____ Listed entries
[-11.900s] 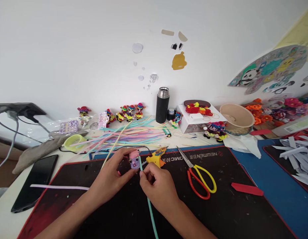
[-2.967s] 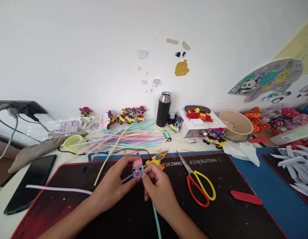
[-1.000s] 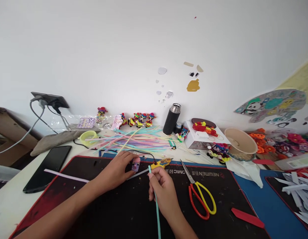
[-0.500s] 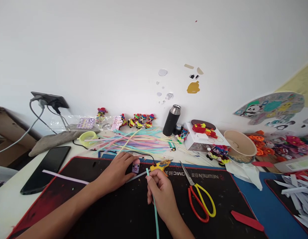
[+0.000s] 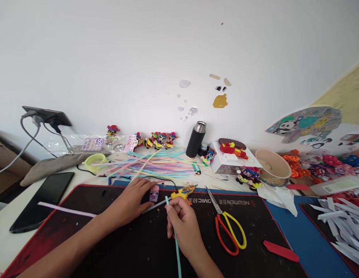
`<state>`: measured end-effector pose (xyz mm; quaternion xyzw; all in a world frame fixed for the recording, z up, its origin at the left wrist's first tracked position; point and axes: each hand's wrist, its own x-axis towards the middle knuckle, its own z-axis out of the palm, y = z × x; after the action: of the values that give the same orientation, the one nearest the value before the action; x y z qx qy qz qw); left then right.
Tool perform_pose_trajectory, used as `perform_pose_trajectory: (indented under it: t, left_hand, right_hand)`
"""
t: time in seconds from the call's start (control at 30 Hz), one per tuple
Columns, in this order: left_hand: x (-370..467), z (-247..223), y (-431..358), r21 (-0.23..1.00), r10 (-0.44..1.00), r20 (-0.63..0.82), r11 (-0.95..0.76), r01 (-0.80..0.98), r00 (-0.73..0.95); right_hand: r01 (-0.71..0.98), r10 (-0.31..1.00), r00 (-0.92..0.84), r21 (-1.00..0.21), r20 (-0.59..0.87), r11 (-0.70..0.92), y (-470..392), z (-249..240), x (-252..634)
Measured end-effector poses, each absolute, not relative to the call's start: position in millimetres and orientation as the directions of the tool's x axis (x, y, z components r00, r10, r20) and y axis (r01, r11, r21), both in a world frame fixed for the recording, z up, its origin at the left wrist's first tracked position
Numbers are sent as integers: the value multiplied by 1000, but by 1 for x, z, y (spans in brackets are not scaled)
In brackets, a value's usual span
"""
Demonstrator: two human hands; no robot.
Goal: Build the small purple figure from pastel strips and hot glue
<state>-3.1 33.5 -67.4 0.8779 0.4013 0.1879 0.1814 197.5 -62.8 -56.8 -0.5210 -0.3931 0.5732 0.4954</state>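
Fingers (image 5: 169, 209) of right hand (image 5: 182, 227): closed round teal strip (image 5: 176, 243), pinched nr its top end; strip runs down past wrist to bottom edge.
Fingers of left hand (image 5: 130, 200): curled over small pink/purple figure (image 5: 153, 193), holding it down on black mat (image 5: 254, 239); thumb side hidden, grip looks closed on it.

Head view, item by item:
- Figure: on mat, just left of yellow glue gun (image 5: 183, 191), a thin grey stick slanting out below it.
- Glue gun: lying on mat's far edge, nozzle to the right, black cord looping back behind left hand.
- Scissors (image 5: 228, 227): red + yellow handles, blades shut, right of right hand, on mat.
- Red strip (image 5: 280, 251): flat on mat, far right.
- Pale lilac strip (image 5: 66, 210): flat on mat, left.
- Phone (image 5: 41, 200): dark, face up on worktop (image 5: 11, 243), left of mat.
- Pastel strips, heap (image 5: 156, 164): behind mat.
- Row of small bright figures (image 5: 159, 139): along wall.
- Black flask (image 5: 196, 139): upright, nr wall.
- White box (image 5: 228, 162): right of flask, red bits on top.
- Tan bowl (image 5: 272, 168): tilted, right of box.
- White paper strips (image 5: 341, 212): far right.
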Motion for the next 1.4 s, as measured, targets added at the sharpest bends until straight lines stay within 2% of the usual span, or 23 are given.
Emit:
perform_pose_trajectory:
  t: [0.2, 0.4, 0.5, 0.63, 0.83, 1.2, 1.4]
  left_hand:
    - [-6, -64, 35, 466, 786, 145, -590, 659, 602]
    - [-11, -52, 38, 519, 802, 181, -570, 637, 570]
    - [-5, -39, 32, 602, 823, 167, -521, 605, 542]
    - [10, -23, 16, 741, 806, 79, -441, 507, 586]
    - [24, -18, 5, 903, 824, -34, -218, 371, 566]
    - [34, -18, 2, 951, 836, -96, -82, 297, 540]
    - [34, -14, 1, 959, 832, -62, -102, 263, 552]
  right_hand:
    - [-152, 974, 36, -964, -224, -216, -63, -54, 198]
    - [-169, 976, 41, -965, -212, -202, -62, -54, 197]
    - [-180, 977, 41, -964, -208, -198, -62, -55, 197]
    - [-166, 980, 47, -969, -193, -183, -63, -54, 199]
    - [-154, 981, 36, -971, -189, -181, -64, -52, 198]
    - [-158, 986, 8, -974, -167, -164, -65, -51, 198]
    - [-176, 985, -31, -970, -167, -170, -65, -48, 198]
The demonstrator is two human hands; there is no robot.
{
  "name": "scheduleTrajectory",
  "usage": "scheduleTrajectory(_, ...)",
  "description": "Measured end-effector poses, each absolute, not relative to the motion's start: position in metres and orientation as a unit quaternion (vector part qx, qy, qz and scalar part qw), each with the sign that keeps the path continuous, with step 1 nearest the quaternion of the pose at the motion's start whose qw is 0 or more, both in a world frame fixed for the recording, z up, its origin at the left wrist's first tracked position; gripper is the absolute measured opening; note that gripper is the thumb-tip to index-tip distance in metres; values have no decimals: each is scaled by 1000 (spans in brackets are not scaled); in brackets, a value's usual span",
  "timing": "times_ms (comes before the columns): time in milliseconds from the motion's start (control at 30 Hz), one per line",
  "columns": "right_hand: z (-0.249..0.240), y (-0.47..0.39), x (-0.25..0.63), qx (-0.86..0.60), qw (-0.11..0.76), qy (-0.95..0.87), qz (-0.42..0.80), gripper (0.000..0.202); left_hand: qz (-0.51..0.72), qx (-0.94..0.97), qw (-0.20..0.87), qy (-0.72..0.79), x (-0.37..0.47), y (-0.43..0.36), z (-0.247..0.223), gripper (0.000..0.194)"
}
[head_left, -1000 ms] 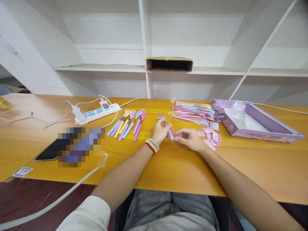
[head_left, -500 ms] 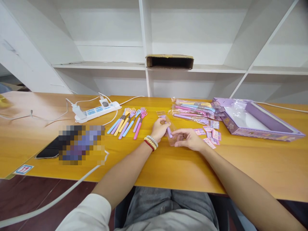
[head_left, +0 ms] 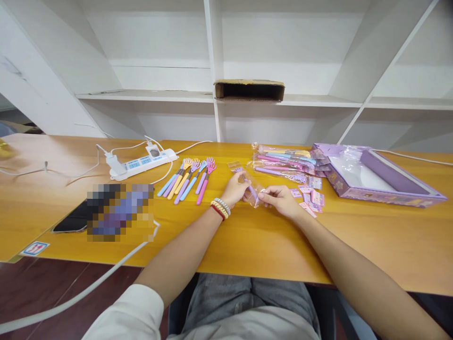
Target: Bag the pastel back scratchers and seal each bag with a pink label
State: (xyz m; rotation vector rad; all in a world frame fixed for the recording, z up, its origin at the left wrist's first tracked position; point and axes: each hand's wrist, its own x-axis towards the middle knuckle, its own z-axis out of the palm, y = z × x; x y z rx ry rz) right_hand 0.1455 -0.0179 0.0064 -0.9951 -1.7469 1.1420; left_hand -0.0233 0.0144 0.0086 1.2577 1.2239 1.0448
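Scratcher: one purple scratcher (head_left: 252,191) is seen lying inside a clear bag (head_left: 255,202), slanted between the two hands over the table (head_left: 247,245).
Left hand: the bag and the scratcher within it are pinched together between thumb and fingers of the left hand (head_left: 234,190), around the middle.
Right hand: the near end of the bag is nipped between thumb and fingertips of the right hand (head_left: 281,199), just beside the handle end.
Bag film: it looks thin and creased, so it is best drawn out by light pinches, with the handle steadied from the left; if pulled hard, it could stretch or split.
Scratcher prongs: they are best lined up with the bag's length, as the film could be snagged by their tips.
Loose scratchers (head_left: 202,192): they are fanned out left of the hands, unwrapped.
Bagged scratchers (head_left: 279,168): they are heaped right of the hands, beside the purple box (head_left: 384,197).
Cards (head_left: 313,202): they are scattered near the right hand; brushing them with the wrist should be avoided.
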Motion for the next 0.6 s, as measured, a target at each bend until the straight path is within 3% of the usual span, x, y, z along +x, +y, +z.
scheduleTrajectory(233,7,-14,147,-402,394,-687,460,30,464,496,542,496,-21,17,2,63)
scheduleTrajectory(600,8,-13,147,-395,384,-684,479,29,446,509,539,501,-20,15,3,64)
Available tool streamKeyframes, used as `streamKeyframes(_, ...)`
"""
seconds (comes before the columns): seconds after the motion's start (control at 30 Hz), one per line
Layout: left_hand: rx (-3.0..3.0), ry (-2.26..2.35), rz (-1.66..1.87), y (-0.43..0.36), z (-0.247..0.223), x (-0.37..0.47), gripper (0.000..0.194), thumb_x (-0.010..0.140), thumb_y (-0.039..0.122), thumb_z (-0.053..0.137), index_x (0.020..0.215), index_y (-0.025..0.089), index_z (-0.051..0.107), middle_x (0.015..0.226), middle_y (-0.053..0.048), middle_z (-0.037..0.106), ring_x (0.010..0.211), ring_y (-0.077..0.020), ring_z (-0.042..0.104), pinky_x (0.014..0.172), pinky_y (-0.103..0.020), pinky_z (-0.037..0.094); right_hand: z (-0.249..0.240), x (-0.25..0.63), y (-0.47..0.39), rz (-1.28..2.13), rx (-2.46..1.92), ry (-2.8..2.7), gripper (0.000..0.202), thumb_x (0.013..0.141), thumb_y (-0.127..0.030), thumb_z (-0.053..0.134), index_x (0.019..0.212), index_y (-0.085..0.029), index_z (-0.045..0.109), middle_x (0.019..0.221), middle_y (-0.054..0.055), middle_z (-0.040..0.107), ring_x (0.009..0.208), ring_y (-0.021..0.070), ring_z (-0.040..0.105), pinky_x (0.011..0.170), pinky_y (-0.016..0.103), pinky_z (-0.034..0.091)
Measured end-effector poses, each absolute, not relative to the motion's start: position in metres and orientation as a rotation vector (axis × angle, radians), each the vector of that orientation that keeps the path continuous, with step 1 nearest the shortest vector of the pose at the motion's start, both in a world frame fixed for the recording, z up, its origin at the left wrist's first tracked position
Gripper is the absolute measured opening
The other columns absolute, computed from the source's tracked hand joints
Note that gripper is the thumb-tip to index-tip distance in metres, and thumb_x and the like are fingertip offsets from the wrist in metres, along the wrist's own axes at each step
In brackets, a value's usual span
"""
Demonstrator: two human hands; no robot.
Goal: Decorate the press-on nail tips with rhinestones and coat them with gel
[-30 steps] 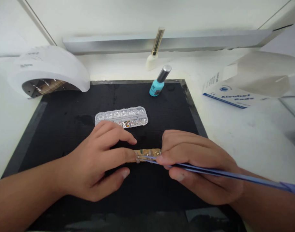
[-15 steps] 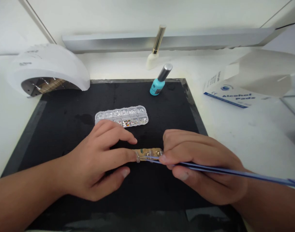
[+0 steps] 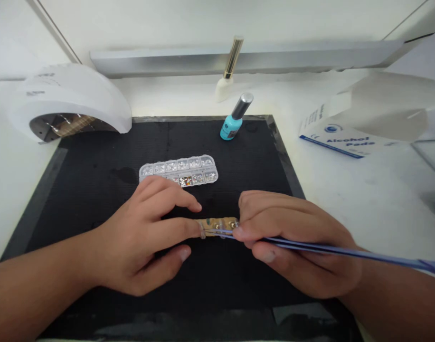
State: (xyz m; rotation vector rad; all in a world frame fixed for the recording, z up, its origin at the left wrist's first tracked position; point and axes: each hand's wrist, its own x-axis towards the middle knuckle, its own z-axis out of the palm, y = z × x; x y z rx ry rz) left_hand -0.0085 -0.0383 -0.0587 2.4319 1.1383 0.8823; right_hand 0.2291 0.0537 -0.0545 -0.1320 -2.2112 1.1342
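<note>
Two words, "Alcohol Pads", mark the box [image 3: 340, 135] at two o'clock. Right hand [image 3: 299, 242]: fingers gripping blue tweezers [image 3: 388, 259]. Left hand [image 3: 146, 237]: fingers loosely open, forefinger touching the tan strip's [image 3: 212, 223] nine-o'clock end, between both hands.

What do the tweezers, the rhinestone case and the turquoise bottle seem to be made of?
Tweezers: probably metal with a smooth blue coating, judging by the slim, shiny arms.
Rhinestone case: likely clear, glossy plastic, given its see-through rim.
Turquoise bottle: smooth and glossy; glass or plastic, the look leaves open.
</note>
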Motion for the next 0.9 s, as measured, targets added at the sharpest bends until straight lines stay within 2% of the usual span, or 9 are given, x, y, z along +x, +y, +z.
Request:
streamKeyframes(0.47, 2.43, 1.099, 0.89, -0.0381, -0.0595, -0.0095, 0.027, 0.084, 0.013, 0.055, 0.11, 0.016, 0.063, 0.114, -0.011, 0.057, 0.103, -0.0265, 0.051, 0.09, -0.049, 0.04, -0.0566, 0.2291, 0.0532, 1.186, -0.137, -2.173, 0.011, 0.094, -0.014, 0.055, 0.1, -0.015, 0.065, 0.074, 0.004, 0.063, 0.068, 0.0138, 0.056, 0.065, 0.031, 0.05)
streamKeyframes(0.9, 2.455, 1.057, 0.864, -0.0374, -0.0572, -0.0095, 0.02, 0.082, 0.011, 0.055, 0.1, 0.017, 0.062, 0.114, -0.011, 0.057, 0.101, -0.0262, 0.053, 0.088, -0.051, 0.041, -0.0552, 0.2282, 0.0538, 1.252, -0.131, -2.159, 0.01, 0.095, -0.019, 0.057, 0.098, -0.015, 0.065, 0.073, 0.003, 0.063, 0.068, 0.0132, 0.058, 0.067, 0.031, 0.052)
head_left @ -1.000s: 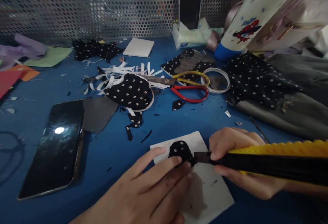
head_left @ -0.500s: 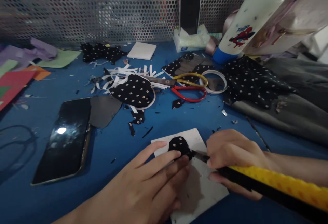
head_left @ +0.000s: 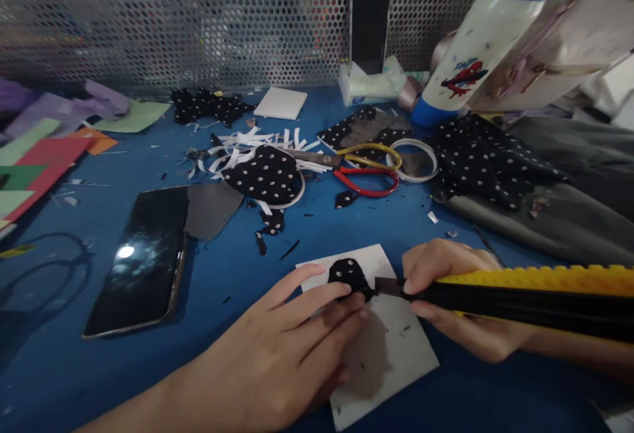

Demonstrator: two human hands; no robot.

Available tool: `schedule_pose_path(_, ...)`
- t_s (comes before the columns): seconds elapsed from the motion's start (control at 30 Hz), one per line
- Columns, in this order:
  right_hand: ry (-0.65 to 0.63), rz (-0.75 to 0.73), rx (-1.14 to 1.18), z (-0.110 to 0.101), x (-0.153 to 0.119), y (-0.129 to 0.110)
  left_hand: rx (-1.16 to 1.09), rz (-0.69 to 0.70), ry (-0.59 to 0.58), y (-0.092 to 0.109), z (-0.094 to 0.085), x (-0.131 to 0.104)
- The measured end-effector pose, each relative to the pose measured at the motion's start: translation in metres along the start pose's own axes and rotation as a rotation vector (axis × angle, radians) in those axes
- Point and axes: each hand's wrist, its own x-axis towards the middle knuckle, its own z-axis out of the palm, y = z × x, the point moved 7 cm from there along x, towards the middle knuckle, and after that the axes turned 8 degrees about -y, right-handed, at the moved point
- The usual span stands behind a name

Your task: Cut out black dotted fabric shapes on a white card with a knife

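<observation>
Black white-dotted cloth piece is lying left of the yellow-black plastic cutter the right grip is clasping, spread left grip pinning the cloth.

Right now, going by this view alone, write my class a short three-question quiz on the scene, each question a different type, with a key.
1. True or false: fingers of the left hand rest on the small dotted black piece over the white board.
2. The right hand holds:
a) a phone
b) a yellow-and-black cutter
c) a bottle
3. Fill in: the scissors have one yellow handle loop and one ____ loop.

Key: 1 true; 2 b; 3 red.
</observation>
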Motion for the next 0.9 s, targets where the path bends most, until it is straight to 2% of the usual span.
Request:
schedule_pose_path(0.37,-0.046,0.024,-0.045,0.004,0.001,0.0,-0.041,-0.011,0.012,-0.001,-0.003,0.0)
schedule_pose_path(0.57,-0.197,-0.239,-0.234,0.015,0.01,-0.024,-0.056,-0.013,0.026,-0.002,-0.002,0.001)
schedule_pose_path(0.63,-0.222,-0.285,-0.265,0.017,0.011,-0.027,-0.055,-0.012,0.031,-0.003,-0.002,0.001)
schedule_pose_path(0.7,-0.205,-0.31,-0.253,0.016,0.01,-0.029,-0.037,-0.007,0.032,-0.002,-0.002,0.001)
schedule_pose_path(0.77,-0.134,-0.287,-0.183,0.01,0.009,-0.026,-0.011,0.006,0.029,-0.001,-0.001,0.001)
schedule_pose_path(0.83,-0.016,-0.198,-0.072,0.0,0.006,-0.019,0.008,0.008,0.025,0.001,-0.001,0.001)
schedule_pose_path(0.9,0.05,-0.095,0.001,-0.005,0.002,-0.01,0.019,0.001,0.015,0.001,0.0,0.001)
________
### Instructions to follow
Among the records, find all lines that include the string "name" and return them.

### Answer space
  "name": "scheduleTrajectory",
- The usual span stands behind a name

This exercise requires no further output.